As expected, the guidance did not include earth-shattering revelations, but since most of the FAQ answers hinge on your institution’s policies, procedures, and processes, it underscores their importance in maintaining an effective BSA/AML program. While this approach provides significant latitude in tailoring your institution’s response to the situations addressed in the guidance, it could also result in increased BSA/AML compliance risk if your institution’s policies, procedures, and processes do not adequately address such situations.
Seven main takeaways are summarized below.
1. “Keep Open” Requests
You are not required to comply with “keep open” requests but may do so – a decision that is ultimately driven by your institution’s policies, procedures, and processes.
FinCEN also addressed “keep open” request requirements, clarifying that they must:
- be in writing;
- clearly state the scope, purpose, and duration; and
- be issued by the proper authority of the requesting law enforcement agency (federal requests—a supervisory agent or DOJ attorney; state requests—an agency supervisor or prosecutor).
2. Grand Jury Subpoenas and Law Enforcement Inquiries
Grand jury subpoenas and other law enforcement inquiries do not automatically trigger a SAR filing, but they should prompt a review of relevant account activity and transactions—the scope of which should be driven by your institution’s policies, procedures, and processes.

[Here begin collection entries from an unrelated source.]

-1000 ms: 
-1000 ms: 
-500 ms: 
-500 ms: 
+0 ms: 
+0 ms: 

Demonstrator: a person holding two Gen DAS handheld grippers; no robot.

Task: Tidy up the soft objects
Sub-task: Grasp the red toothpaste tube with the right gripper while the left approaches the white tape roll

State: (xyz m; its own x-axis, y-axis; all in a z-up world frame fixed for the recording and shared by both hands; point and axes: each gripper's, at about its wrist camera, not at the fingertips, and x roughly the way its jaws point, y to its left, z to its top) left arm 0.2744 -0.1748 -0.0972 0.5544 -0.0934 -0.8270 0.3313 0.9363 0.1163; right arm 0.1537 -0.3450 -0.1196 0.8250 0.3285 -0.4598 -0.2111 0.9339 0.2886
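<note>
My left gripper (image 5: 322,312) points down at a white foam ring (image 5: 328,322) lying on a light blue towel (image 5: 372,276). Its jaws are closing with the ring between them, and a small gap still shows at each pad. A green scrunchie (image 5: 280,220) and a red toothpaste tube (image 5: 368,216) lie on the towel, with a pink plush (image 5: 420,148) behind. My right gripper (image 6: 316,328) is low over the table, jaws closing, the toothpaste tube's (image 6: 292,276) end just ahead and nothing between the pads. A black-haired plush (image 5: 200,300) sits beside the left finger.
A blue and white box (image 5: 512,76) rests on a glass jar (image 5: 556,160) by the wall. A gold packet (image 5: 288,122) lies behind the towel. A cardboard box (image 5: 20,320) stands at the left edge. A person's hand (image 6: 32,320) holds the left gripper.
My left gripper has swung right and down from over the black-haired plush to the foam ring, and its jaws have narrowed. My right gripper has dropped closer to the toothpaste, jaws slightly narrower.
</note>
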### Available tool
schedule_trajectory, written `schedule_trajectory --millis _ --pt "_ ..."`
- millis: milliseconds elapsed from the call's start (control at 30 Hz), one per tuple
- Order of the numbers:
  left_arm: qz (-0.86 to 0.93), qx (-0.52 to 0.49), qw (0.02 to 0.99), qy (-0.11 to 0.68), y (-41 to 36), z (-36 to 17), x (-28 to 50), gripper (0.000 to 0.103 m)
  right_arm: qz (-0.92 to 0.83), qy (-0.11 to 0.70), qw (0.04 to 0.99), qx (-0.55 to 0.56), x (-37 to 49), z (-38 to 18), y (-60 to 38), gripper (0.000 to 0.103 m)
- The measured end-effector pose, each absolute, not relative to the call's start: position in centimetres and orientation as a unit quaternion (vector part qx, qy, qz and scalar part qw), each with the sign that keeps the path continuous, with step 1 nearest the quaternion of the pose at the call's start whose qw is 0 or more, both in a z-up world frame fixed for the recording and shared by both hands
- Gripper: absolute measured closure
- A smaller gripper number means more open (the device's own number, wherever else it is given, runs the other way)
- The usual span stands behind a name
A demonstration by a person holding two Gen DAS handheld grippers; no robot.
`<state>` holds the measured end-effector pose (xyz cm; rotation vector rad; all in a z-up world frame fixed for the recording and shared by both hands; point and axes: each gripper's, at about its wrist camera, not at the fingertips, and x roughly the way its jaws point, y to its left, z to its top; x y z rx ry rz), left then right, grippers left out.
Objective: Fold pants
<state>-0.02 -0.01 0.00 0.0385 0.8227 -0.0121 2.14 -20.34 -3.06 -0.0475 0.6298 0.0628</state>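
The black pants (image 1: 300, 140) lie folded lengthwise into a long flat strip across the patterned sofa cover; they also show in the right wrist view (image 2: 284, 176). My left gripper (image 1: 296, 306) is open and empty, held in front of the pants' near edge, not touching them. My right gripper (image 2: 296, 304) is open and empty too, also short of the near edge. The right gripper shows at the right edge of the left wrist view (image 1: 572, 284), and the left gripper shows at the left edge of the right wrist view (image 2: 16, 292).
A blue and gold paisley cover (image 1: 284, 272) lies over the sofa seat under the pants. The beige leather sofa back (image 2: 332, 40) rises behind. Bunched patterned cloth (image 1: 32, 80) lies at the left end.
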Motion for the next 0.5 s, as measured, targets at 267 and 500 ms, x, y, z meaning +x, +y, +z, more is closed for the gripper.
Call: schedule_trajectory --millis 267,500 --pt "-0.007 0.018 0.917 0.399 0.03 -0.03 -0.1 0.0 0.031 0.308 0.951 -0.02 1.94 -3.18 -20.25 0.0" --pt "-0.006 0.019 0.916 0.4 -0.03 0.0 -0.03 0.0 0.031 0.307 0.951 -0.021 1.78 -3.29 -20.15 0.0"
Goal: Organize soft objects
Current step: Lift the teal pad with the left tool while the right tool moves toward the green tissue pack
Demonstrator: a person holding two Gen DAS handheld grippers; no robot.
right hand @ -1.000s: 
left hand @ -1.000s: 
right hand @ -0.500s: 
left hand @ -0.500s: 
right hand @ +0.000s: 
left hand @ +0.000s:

3. SAR Filings and Escalation
You are not required to close an account in response to a SAR filing. Rather, the decision of whether to maintain or terminate a customer relationship will ultimately be driven by your institution’s escalation policies procedures, and processes.
4. Negative News
Negative news does not automatically trigger SAR filing requirements. Instead, your response to negative news, including the extent to which it is evaluated and investigated, should be driven by—you guessed it—your institution’s policies, procedures, and processes.
5. Multiple Negative Media Alerts
You do not need to independently investigate each media alert based on the same underlying events. Instead, you should consider whether each alert contains new or different information, or whether the alert otherwise assists or informs you in assessing the relevant activity.
Your institution’s policies, procedures, and processes should address the following:
- managing high alert volume;
- identifying relationships that require news monitoring;
- updating customer information and risk profile;
- investigating transactions; and
- escalating or terminating customer relationships.
6. Duplication of SAR Narrative and Data Field Information
Data field information should not be duplicated in the SAR narrative unless required under a FinCEN advisory or as necessary to provide a clear and complete description of the suspicious activity.
7. SAR Narrative Character Limits
You should not file a separate SAR if the narrative information exceeds the 20,000-character limit, but you may include additional information as an attachment or a note.